No entanto, o órgão militar indicou que seus fuzileiros navais acabaram por “liberar o navio após realizar uma inspeção e confirmar que sua rota não incluía nenhuma escala em um porto iraniano”.
Essa abordagem ocorreu menos de 24 horas depois que as próprias forças americanas informaram sobre a interceptação do petroleiro iraniano “Stream” “após a tentativa deste de navegar em direção a um porto iraniano”, a terceira operação desse tipo em apenas uma semana.
As ações do Exército dos Estados Unidos no Estreito de Ormuz ocorrem no âmbito do bloqueio imposto em resposta às restrições decretadas pelo Irã no mesmo corredor marítimo e em meio às tensões no processo de negociações iniciado para tentar chegar a um acordo, após a ofensiva lançada em 28 de fevereiro pelas forças israelenses e americanas contra a República Islâmica.
Por enquanto, o bloqueio militar imposto por Washington não dá sinais de que vá cessar, depois que o CENTCOM destacou, na sequência da interceptação e consequente liberação do navio mercante “Blue Star”, que já são 39 os navios desviados de suas rotas em direção às costas iranianas pelas forças americanas, que “continuam operando e fazendo cumprir o bloqueio em todo o Oriente Médio”.

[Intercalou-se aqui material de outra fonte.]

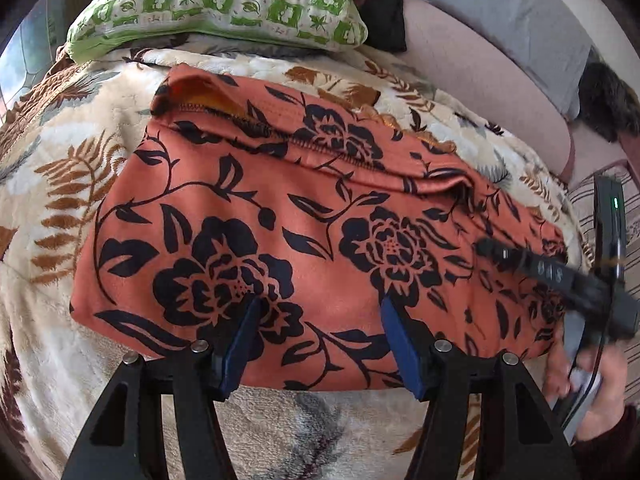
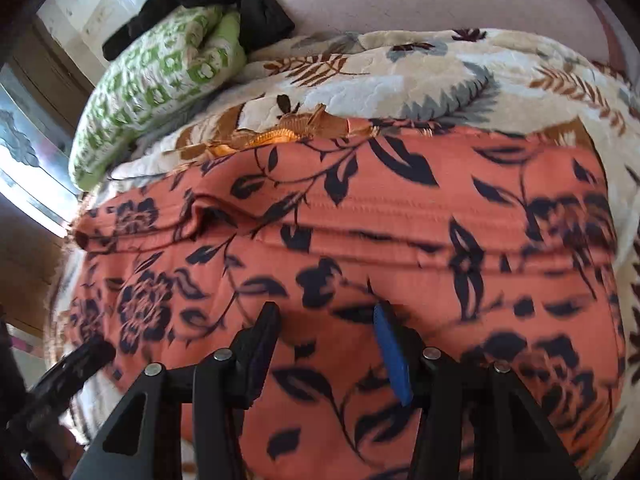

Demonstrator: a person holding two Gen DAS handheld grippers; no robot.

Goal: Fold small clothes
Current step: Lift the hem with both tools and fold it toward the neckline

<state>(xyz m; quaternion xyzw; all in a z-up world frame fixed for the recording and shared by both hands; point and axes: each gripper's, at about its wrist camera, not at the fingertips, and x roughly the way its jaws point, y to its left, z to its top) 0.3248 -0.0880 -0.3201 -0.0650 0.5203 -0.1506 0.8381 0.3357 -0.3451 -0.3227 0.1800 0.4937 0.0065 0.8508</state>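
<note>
An orange garment with a black flower print [image 1: 280,216] lies folded in a broad band on a cream leaf-patterned blanket [image 1: 60,184], with a stitched hem running across its far part. My left gripper [image 1: 320,316] hangs over the garment's near edge, open, blue pads apart with only cloth showing behind them. The right gripper [image 1: 560,276] is blurred at that view's right edge, over the garment's right end, with a hand [image 1: 592,380] below it. In the right wrist view the garment [image 2: 400,220] fills the middle. My right gripper [image 2: 326,320] stands open above it, nothing pinched.
A green-and-white patterned pillow [image 1: 216,4] lies at the blanket's far side with black cloth [image 1: 380,4] beside it. A pink cushion [image 1: 480,64] and a grey pillow [image 1: 520,12] sit far right. A bright window [image 2: 24,152] is to the left. The left gripper [image 2: 68,368] shows bottom left.
</note>
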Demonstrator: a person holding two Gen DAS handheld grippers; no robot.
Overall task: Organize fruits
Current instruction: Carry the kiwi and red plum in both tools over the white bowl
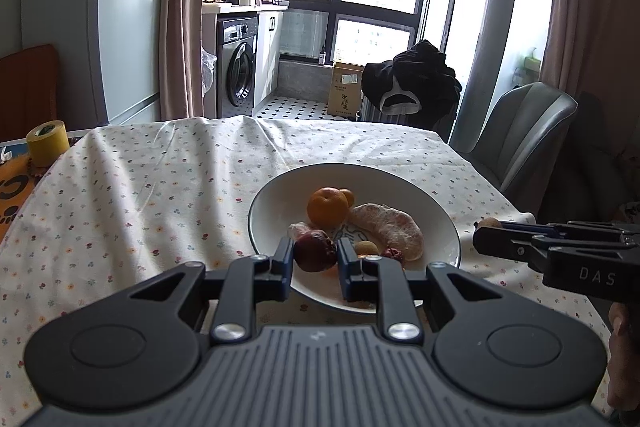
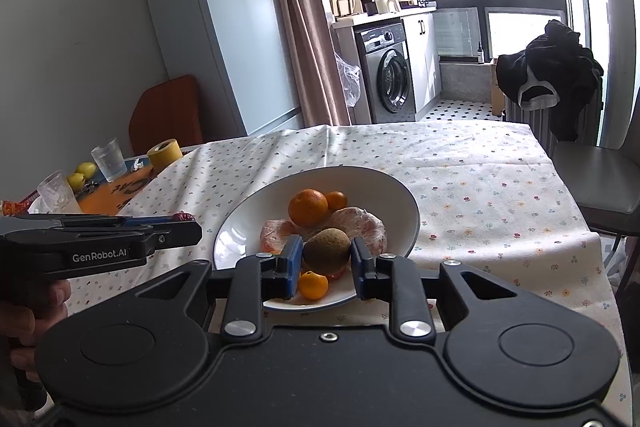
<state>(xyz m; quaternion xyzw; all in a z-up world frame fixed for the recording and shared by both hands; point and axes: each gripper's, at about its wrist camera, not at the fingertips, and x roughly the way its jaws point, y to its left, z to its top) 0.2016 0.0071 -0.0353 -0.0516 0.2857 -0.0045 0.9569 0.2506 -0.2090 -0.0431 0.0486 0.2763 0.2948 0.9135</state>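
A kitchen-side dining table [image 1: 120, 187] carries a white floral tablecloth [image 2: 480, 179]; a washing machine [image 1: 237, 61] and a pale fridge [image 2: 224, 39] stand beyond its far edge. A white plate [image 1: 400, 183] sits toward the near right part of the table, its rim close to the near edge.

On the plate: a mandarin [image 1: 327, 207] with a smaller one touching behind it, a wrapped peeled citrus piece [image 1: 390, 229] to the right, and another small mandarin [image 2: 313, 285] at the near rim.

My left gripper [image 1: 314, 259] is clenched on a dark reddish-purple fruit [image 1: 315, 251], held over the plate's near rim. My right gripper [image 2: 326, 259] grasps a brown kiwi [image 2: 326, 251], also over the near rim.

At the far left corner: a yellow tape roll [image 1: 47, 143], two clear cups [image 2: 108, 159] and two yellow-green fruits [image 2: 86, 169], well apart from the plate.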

Enaltecendo a operação, o próprio Comando Central garantiu que, antes do bloqueio, “uma média de cinco navios permanecia atracada ou ancorada diariamente no porto iraniano de Chabahar”, situado na divisão entre o Mar de Omã e o Oceano Índico, e a pouco mais de 120 quilômetros por estrada da fronteira com o Paquistão. Hoje, mais de 20 navios permanecem em Chah Bahar, já que as forças americanas interromperam o comércio com o Irã durante o bloqueio em vigor.